Hair Water Content and Water Holding Capacity Measurements
Xiao, P, Bontozoglou, C, Ciortea, LI and Imhof, RE (2016). Hair Water Content and Water Holding Capacity Measurements. 7th International Bi-Annual Conference on Applied Hair Science. Red Bank, NJ, USA 08 - 09 Jun 2016 London South Bank University.
|Authors||Xiao, P, Bontozoglou, C, Ciortea, LI and Imhof, RE|
We present our latest study on human hair water content and water holding capacity measurements by using capacitive contact imaging and condense-TEWL method. Previous studies showed that capacitive contact imaging based fingerprint sensors, originally designed for biometric applications, can be used for skin hydration imaging, skin surface analysis, 3D skin surface profiles, skin micro-relief as well as solvent penetration measurements. Through calibration, we can also measure the absolute dielectric constant, and from which we can calculate the absolute water content of the samples. In this study, we used capacitive contact imaging for hair water content measurements, and compared it with other measurement techniques. The results show that capacitive contact imaging can effectively differentiate different hairs from different people, normal hair from wet hair, and water content changes in hair. Healthy hair always contains certain amount of water, and they will contain different amount of water when exposed to different relatively humidity (RH) environments.
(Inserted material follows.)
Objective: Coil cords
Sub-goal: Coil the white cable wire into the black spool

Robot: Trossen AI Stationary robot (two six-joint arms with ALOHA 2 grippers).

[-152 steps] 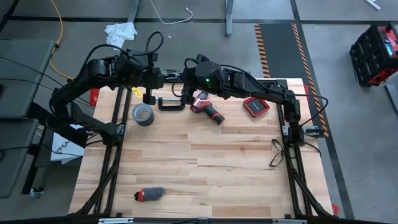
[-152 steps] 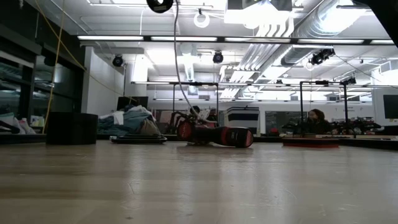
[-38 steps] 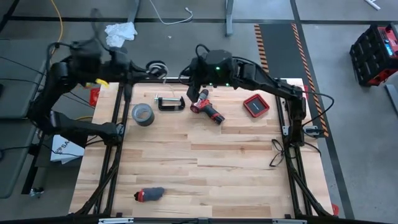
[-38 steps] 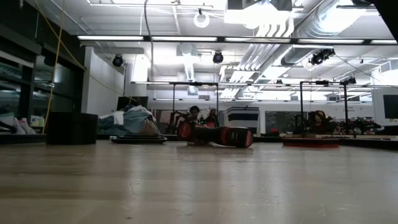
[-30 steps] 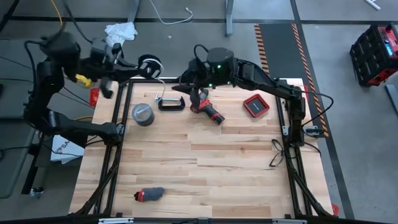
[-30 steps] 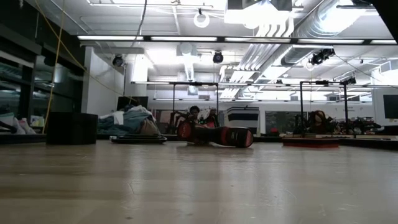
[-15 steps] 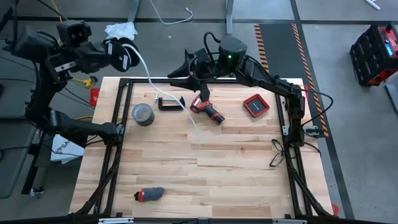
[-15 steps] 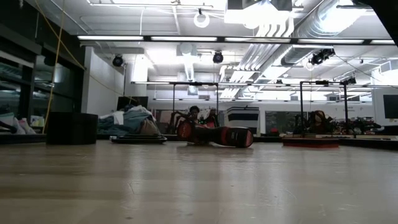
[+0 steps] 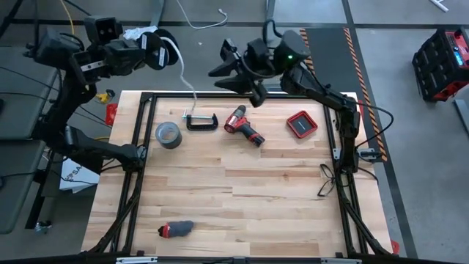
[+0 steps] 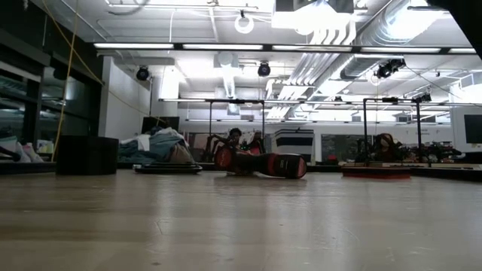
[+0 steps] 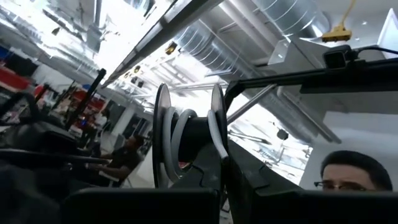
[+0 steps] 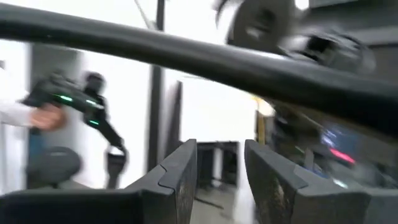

We studied this water holding capacity by using the condenser-TEWL method through desorption process, in which small hair samples were placed inside the measurement chamber (22ºC and 11.3% RH). These hair samples, pre-conditioned at different higher RH, will therefore lose water until they reach equilibrium with the chamber RH. The dynamics of the equilibration process can be studied by measuring time-series curves of associated water vapour flux. The total quantity of water lost can then be calculated from such time-integrated flux curves. We have also developed mathematical models for modelling this hair desorption process. By fitting the normalized hair desorption data with the mathematical models, we can get the water diffusion coefficient information, which can then be related to the water holding capability of the hair samples.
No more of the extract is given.